*** Opening of Records supplied ***
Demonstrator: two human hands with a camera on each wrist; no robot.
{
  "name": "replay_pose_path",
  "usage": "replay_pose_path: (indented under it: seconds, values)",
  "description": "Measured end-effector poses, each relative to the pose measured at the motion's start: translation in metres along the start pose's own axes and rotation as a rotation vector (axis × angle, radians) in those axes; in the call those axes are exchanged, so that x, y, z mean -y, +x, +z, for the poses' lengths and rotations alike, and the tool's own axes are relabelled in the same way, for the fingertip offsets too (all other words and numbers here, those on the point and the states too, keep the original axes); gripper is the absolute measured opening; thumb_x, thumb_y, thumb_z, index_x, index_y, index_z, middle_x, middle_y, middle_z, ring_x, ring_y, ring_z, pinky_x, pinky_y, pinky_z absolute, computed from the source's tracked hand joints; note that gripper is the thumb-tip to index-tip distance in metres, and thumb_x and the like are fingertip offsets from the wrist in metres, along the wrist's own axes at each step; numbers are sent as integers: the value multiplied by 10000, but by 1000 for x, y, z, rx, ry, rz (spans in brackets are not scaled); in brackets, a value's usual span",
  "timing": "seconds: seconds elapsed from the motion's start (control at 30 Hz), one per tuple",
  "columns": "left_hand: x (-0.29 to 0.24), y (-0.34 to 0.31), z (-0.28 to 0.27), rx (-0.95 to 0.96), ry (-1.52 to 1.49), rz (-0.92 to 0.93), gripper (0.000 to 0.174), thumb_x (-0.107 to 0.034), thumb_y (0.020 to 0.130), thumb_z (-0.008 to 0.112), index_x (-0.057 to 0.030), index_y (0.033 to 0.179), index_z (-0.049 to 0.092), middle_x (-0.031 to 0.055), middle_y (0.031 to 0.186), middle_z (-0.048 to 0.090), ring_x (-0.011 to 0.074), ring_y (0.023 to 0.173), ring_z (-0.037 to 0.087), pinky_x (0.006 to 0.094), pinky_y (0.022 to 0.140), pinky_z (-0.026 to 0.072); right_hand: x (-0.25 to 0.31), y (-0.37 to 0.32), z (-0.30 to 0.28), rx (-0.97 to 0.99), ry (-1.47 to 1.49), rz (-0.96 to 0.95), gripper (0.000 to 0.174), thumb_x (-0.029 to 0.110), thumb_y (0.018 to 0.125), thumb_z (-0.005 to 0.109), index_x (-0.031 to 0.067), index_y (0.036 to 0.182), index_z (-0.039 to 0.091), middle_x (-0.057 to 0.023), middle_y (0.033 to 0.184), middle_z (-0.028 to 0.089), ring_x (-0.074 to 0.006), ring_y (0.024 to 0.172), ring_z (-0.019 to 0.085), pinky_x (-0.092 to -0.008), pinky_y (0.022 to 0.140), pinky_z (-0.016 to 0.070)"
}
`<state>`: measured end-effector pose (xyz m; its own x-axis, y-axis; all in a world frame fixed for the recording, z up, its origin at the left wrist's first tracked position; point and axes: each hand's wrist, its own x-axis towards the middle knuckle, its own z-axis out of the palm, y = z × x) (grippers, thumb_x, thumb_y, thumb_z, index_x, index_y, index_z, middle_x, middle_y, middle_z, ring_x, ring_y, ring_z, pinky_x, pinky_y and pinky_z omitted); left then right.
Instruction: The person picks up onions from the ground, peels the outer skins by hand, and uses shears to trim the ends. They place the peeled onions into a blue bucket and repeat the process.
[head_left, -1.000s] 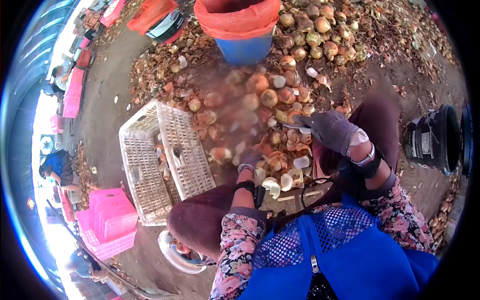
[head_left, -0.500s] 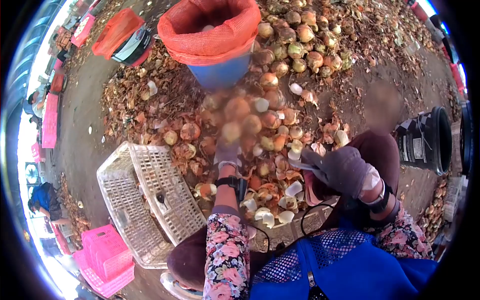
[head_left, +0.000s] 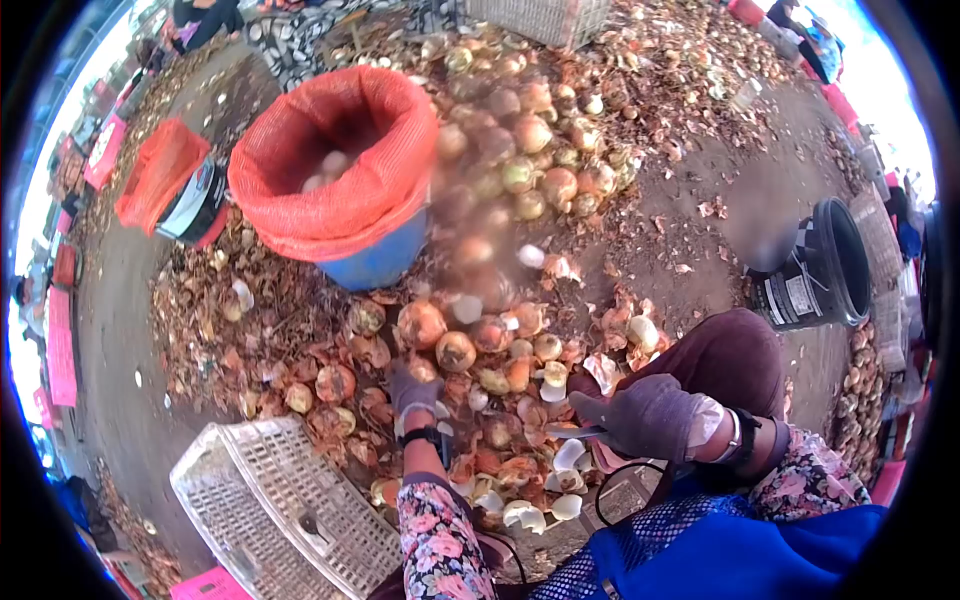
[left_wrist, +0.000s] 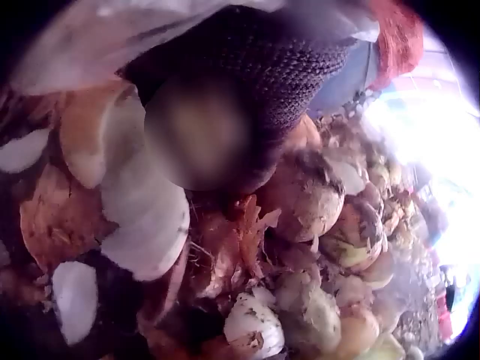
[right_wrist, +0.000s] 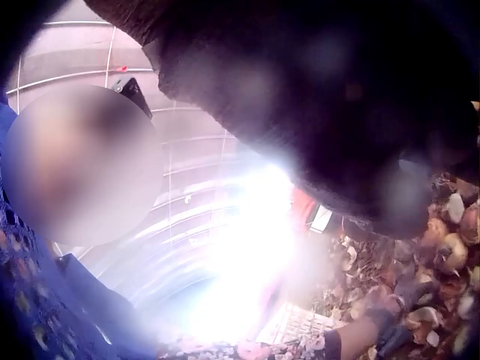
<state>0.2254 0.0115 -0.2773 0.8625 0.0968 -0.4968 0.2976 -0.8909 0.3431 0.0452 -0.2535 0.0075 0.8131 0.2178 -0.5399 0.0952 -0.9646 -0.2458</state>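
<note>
In the head view my gloved left hand [head_left: 415, 395] reaches down into the heap and touches an onion [head_left: 422, 369] at its fingertips; how its fingers lie is unclear. The left wrist view has the dark glove [left_wrist: 247, 82] close above a brown onion [left_wrist: 304, 196], with pale peeled layers [left_wrist: 142, 202] beside it. Over by the right knee, my gloved right hand [head_left: 650, 418] grips a knife, its blade [head_left: 575, 432] pointing left over the peelings. The right wrist view holds only the dark underside of the glove [right_wrist: 315, 97], fingers unclear.
A blue bucket [head_left: 375, 255] lined with red mesh [head_left: 300, 215] stands beyond the left hand, whitish onions inside. A white crate [head_left: 285, 500] lies at lower left. Further out are an onion pile [head_left: 560, 185], a black bucket [head_left: 810, 275] and a red-topped bucket [head_left: 190, 205].
The head view has shifted, showing more of the ground ahead. The left arm has stretched forward from near the lap to the onions. The right hand stays by the knee with the knife.
</note>
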Motion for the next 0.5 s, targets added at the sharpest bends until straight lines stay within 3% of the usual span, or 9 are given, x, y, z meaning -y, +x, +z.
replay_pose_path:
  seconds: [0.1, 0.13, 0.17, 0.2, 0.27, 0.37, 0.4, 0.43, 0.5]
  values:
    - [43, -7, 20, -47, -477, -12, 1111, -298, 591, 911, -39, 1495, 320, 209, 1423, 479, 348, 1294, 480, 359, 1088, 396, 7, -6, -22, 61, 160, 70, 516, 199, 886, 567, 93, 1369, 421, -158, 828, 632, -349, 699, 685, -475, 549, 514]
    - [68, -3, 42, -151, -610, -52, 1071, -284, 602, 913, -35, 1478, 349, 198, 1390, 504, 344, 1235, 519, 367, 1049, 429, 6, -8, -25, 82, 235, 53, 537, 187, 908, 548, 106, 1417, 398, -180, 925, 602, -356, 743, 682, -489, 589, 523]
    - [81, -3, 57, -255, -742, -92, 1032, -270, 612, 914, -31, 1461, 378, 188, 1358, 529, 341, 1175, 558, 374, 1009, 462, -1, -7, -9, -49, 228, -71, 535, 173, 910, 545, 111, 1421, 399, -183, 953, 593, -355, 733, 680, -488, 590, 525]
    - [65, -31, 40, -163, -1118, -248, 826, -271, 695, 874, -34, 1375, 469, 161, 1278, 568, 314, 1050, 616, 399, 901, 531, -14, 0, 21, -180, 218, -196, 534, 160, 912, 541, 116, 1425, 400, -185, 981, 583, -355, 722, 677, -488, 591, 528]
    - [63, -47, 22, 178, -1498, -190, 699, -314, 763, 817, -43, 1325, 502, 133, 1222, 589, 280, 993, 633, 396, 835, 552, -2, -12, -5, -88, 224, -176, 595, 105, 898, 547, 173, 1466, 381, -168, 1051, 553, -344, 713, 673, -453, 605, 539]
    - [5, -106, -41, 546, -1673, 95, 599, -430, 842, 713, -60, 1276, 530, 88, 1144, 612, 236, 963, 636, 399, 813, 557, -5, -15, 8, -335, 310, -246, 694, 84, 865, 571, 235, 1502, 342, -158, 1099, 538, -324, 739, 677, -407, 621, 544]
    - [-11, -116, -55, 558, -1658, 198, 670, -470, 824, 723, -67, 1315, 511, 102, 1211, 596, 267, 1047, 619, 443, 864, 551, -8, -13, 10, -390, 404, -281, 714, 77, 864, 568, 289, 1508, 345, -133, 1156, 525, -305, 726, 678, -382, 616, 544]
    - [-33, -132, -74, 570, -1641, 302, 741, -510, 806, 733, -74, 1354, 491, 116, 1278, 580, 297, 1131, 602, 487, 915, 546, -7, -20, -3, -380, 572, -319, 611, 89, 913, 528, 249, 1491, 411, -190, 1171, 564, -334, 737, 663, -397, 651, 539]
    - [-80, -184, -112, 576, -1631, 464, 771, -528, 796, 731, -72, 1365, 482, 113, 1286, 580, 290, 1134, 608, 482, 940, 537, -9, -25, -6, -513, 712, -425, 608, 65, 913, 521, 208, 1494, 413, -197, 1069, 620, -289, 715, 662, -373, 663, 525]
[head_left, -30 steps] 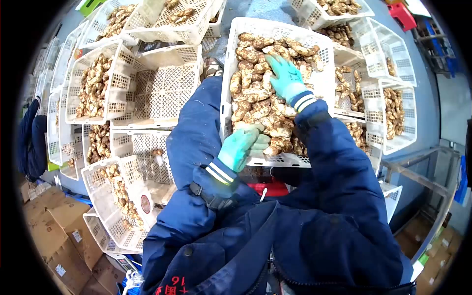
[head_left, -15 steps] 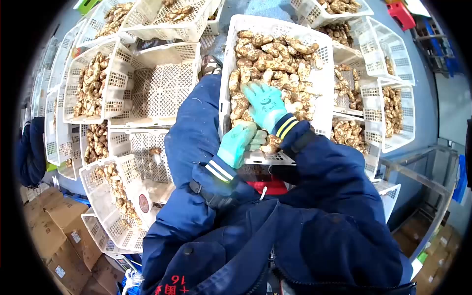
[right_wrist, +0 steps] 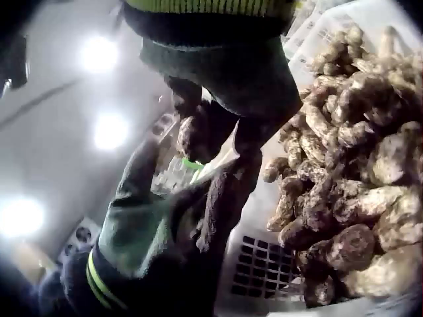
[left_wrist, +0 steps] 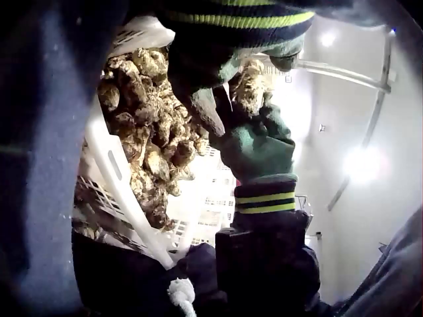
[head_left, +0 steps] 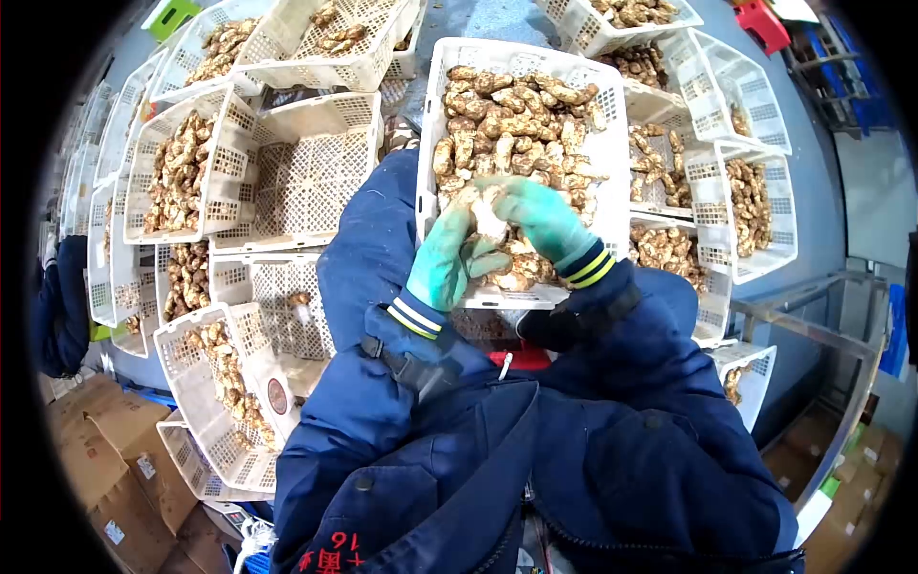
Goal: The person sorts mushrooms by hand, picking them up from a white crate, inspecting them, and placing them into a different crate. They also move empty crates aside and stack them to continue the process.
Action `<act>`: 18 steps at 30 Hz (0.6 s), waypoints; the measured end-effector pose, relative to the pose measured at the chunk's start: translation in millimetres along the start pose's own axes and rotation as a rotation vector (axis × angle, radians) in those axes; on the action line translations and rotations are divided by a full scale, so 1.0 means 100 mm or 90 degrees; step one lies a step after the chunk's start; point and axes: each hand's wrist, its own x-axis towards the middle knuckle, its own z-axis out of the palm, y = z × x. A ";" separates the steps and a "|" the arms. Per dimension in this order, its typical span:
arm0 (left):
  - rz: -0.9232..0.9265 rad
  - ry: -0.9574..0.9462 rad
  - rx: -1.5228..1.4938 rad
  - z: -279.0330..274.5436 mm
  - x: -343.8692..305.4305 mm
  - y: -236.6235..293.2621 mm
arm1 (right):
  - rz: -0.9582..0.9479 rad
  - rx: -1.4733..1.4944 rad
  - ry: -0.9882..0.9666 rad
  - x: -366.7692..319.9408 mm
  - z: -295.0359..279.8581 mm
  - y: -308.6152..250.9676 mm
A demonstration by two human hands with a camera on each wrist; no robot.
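Observation:
My gloved left hand and gloved right hand meet over the near end of a white plastic crate. Between them is a knobbly mushroom with a pale stem, gripped by the fingers of both hands. In the left wrist view this mushroom shows brown and white between the two gloves. Fingers cover part of it. Below and beyond the hands, a heap of brown and cream mushrooms fills much of the crate.
White crates stand on both sides, among them one with a bare lattice bottom and one of mushrooms at left. Stacked crates rise at right. Cardboard boxes lie lower left; a metal frame stands at right.
My right hand has drawn back from the far part of the heap towards me and now meets my left hand. A mushroom has come up between the two hands.

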 end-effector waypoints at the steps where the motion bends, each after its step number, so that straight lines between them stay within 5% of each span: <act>1: 0.017 -0.001 0.020 0.04 -0.01 -0.02 | -0.096 -0.192 -0.051 -0.08 0.06 0.00; 2: -0.018 -0.027 0.038 0.07 -0.04 0.05 | -0.207 -0.375 -0.073 -0.16 0.14 -0.02; 4: -0.041 -0.183 0.043 -0.33 0.10 -0.11 | -0.192 -0.554 0.040 -0.23 -0.01 -0.04; 5: -0.044 -0.048 0.065 -0.12 -0.01 -0.06 | -0.095 -0.444 0.128 -0.24 -0.12 -0.12; 6: -0.024 -0.034 0.085 -0.13 -0.01 -0.08 | -0.122 -0.475 0.249 -0.21 -0.45 0.04; 8: 0.014 -0.004 0.129 -0.19 0.01 -0.11 | -0.043 -0.919 0.256 -0.32 -0.78 -0.20; 11: 0.041 -0.048 0.033 -0.05 -0.02 -0.04 | 0.025 -0.916 0.097 -0.31 -0.76 -0.09; 15: 0.041 -0.061 0.003 -0.05 0.00 -0.01 | -0.001 -1.114 0.201 -0.12 -0.55 0.21; 18: -0.020 -0.045 -0.079 0.03 0.00 0.05 | -0.015 -0.872 0.260 -0.03 -0.78 0.14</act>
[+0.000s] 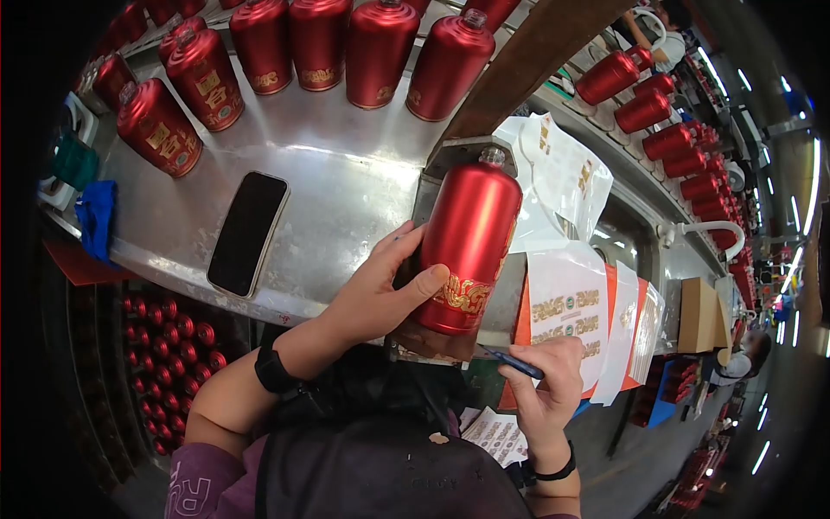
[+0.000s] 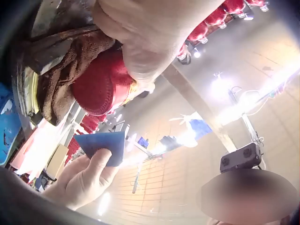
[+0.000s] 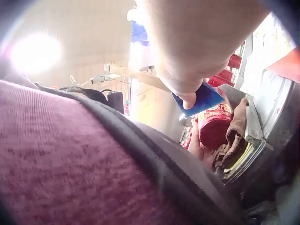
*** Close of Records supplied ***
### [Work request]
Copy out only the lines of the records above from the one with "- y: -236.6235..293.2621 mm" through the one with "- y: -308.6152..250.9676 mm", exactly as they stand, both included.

### [Reply]
  - y: -236.6235..293.2621 mm
arm1 (right):
  - rz: -0.9582..0.9479 rad
  - rx: -1.4733..1.4944 rad
  - ry: -0.9882..0.9666 rad
  - x: -366.7692..319.9408 mm
  - z: -295.0359..279.8581 mm
  - y: -308.6152..250.9676 mm

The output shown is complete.